To define a node class means to name all plot arrays, define their roles, labels and units. The data containers may also have other array attributes that do not participate in plots; these are not to be declared.

Make data transformations

Start making a transformation class with defining a dictionary defaultParams of default parameter values. Decide on using multiprocessing/multithreading by specifying nThreads or nProcesses. If any of these numbers is > 1 (the default values are both 1), specify two lists of array names: inArrays and outArrays. Define a static or a class method Transform.run_main(). Note, it can have a few signatures. Within the method, get the actual transformation parameters from the dictionary data.transformParams and the defined data arrays as attributes of data, e.g. data.x.

For expensive transformations, you should update the progress status.

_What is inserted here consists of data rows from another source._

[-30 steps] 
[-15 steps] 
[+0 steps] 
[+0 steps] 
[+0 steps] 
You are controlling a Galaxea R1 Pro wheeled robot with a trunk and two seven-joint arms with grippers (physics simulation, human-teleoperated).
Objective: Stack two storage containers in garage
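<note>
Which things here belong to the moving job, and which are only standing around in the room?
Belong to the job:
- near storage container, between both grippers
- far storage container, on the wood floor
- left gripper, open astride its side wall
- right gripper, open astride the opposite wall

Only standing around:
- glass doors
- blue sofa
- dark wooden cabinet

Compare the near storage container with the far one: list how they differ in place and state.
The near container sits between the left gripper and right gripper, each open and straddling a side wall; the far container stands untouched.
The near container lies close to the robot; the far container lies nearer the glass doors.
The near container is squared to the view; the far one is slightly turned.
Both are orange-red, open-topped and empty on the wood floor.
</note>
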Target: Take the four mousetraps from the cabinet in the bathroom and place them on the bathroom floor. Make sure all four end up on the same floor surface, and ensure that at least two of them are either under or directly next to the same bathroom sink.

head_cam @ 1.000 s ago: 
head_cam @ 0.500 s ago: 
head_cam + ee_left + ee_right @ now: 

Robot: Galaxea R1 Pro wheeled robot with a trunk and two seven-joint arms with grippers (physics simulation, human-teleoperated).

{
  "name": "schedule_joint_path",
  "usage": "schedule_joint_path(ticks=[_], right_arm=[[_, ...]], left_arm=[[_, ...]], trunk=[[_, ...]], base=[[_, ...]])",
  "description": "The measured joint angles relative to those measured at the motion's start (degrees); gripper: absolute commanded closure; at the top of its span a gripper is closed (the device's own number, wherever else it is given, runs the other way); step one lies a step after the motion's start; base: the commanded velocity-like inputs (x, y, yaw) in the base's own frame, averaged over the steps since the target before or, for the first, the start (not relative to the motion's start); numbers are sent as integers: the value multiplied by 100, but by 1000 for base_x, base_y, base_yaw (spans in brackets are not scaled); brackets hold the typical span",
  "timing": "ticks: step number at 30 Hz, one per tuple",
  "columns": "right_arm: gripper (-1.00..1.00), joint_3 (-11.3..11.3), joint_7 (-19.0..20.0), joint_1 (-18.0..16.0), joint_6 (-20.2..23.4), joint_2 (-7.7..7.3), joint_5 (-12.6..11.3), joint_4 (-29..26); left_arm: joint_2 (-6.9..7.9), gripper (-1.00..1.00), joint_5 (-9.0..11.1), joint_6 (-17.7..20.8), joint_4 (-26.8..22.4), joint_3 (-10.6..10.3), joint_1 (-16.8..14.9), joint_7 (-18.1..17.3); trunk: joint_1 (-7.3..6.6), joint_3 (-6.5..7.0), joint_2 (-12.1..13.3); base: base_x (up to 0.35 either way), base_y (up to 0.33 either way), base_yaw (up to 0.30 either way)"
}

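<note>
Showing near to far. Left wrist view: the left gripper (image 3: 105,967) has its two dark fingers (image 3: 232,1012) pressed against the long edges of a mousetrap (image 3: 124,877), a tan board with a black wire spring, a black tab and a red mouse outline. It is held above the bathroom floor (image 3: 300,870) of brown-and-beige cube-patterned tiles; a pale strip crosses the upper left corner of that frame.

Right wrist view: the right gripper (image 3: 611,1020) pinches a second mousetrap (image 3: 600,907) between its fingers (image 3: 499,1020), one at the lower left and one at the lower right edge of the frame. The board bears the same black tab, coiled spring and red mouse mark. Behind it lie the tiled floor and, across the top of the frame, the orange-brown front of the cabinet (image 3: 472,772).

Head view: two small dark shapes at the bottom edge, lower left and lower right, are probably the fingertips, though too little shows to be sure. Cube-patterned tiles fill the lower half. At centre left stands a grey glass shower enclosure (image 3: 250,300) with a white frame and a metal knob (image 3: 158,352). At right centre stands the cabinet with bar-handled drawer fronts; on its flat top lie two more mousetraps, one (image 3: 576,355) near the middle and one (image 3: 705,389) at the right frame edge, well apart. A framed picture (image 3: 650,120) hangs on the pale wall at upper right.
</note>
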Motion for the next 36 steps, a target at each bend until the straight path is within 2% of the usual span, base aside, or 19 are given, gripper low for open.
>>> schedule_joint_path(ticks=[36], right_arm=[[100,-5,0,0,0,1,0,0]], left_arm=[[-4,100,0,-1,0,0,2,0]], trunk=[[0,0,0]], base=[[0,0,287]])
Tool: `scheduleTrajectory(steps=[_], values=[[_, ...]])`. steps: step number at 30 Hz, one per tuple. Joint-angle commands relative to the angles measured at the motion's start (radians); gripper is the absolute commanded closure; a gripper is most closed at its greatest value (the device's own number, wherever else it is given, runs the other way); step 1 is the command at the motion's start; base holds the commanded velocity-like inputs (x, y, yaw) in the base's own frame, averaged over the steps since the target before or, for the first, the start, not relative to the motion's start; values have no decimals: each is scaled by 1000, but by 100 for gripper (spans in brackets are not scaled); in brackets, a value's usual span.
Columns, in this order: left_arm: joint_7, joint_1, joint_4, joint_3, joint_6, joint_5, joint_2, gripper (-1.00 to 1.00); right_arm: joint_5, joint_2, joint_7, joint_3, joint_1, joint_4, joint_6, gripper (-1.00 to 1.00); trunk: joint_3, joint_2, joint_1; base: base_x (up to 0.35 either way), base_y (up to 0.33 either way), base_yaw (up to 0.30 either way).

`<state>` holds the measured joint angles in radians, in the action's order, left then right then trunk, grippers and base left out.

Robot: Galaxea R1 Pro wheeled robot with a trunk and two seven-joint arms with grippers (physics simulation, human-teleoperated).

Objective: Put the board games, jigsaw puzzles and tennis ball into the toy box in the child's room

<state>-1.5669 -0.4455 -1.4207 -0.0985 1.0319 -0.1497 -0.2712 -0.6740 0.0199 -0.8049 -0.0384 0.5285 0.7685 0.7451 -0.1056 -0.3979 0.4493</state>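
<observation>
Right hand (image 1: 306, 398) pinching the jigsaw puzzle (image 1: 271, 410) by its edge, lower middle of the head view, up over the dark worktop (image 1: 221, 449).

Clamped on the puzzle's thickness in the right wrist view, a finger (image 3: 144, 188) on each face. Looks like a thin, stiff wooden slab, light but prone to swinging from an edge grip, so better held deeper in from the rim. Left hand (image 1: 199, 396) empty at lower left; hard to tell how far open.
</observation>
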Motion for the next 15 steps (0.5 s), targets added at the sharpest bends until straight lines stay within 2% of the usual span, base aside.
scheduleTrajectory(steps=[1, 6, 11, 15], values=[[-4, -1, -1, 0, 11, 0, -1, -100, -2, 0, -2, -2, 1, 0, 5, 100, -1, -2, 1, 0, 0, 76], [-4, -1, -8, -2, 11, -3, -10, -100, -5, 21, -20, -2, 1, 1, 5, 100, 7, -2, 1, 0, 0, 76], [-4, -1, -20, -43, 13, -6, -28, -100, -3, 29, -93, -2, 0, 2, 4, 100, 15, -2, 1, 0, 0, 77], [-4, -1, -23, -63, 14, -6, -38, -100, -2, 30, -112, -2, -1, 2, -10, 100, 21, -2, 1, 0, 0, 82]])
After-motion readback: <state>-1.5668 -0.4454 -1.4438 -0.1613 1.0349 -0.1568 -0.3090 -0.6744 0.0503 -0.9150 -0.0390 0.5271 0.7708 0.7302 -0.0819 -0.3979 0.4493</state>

For accessing arrays of other data objects, use a different signature of Transform.run_main() that contains the allData argument. Note that in this case multiprocessing is not possible.

Make GUI widgets

The widgets that control transformation parameters are descendants of PropWidget. The main methods of that class are PropWidget.registerPropWidget() and PropWidget.registerPropGroup(). They use the Qt signal/slot mechanism to update the corresponding transformation parameters; the user does not have to explicitly implement the reaction slots. Additionally, these methods enable copying transformation parameters to other data by means of popup menus, update the GUI upon selecting data objects in the data tree, start the corresponding transformation and operate undo and redo lists.

Because each transformation already has a set of default parameter values, these GUI widgets can gradually grow during the development time, without compromising the data pipeline functionality.

Provide docstrings in reStructuredText markup. They will be built by Sphinx and displayed near the corresponding widgets.

Make fitting worker classes

Similarly to a transformation class, a fitting class defines a dictionary defaultParams, defines multiprocessing/multithreading and a static or a class method Fit.run_main().

Make data pipeline

This is a small module that instantiates the above nodes, transformations, fits and widgets and connects them together.

Create test data tree

Put a few data files in a local folder (i.e. data) and create a module that defines a function that loads the data into a data tree, defines suitable transformation parameters and launches the first transformation (the next ones will start automatically).

Create pipeline starter

The starter should understand command line arguments and prepare options for loading the test data and to run the pipeline with and without GUI.

Creating development versions of analysis application

Copy the whole folder of the application to the same level but with a different name, e.g. append a version suffix. In the import section in the start script change the import name to the above created folder name. Done.